An exact repetition of the data below, without images, is the expected answer.

━━━━━━━━━━━━━━━━━━━━━━━━━━━━━━

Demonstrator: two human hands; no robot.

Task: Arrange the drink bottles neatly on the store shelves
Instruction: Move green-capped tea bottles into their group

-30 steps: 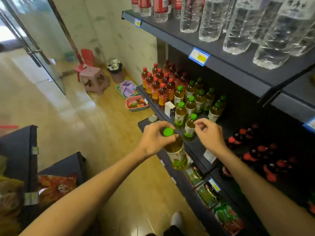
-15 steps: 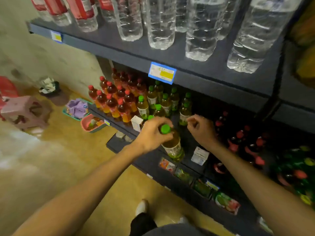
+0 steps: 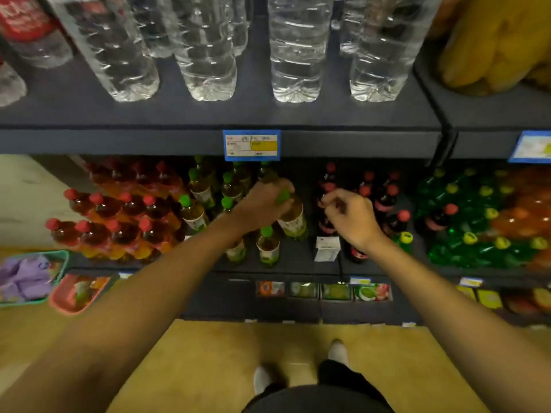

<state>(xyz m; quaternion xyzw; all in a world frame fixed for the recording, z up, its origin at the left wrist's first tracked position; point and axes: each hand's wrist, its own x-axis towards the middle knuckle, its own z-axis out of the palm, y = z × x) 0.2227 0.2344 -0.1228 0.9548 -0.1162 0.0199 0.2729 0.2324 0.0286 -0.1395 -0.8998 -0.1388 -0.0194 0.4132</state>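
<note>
Green-capped tea bottle (image 3: 293,217) at frame center, held over mid shelf (image 3: 298,257), tilted a bit, base just above shelf deck. Left hand (image 3: 262,204) gripping it from above, fingers wrapped round cap and neck, forearm running in from lower left. Right hand (image 3: 350,217) just right of bottle, not touching it, fingers loosely curled w/ thumb and forefinger tips nearly pinched, holding nothing visible; forearm in from lower right.

Just below held bottle: two more green-capped bottles (image 3: 268,247) at shelf front edge. Left of those, rows of green caps, then red-capped amber bottles (image 3: 119,222) packed to left end. Right of bottle: small white card (image 3: 326,248) at front edge, dark red-capped bottles (image 3: 387,204) behind right hand, green bottles w/ yellow caps (image 3: 477,228) further right. Open deck showing btwn front green bottles and white card.

Above: upper shelf edge w/ blue-yellow price tag (image 3: 251,145), clear water bottles (image 3: 295,55) on top. Below: lower shelf w/ snack packs (image 3: 337,292). Baskets (image 3: 32,278) on floor, lower left.
</note>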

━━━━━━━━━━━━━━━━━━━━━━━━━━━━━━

- Your solution -
Demonstrator: two human hands; no robot.

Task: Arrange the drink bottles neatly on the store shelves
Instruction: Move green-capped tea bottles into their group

-30 steps: 
-15 steps: 
+0 steps: 

<state>(xyz m; quaternion xyzw; all in a world frame fixed for the recording, z up, its origin at the left wrist's first tracked position; point and axes: each hand's wrist, its own x-axis towards the middle knuckle, its own z-axis out of the palm, y = z × x) 0.2227 0.2344 -0.1228 0.9548 -0.1162 0.0199 0.2729 0.2324 0.0286 -0.1395 -0.8998 -0.1388 -0.0194 0.4132</state>
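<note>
Green-capped tea bottle (image 3: 293,217) at frame center, held over mid shelf (image 3: 298,257), tilted a bit, base just above shelf deck. Left hand (image 3: 262,204) gripping it from above, fingers wrapped round cap and neck, forearm running in from lower left. Right hand (image 3: 350,217) just right of bottle, not touching it, fingers loosely curled w/ thumb and forefinger tips nearly pinched, holding nothing visible; forearm in from lower right.

Just below held bottle: two more green-capped bottles (image 3: 268,247) at shelf front edge. Left of those, rows of green caps, then red-capped amber bottles (image 3: 119,222) packed to left end. Right of bottle: small white card (image 3: 326,248) at front edge, dark red-capped bottles (image 3: 387,204) behind right hand, green bottles w/ yellow caps (image 3: 477,228) further right. Open deck showing btwn front green bottles and white card.

Above: upper shelf edge w/ blue-yellow price tag (image 3: 251,145), clear water bottles (image 3: 295,55) on top. Below: lower shelf w/ snack packs (image 3: 337,292). Baskets (image 3: 32,278) on floor, lower left.
</note>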

Nothing else is required for this exercise.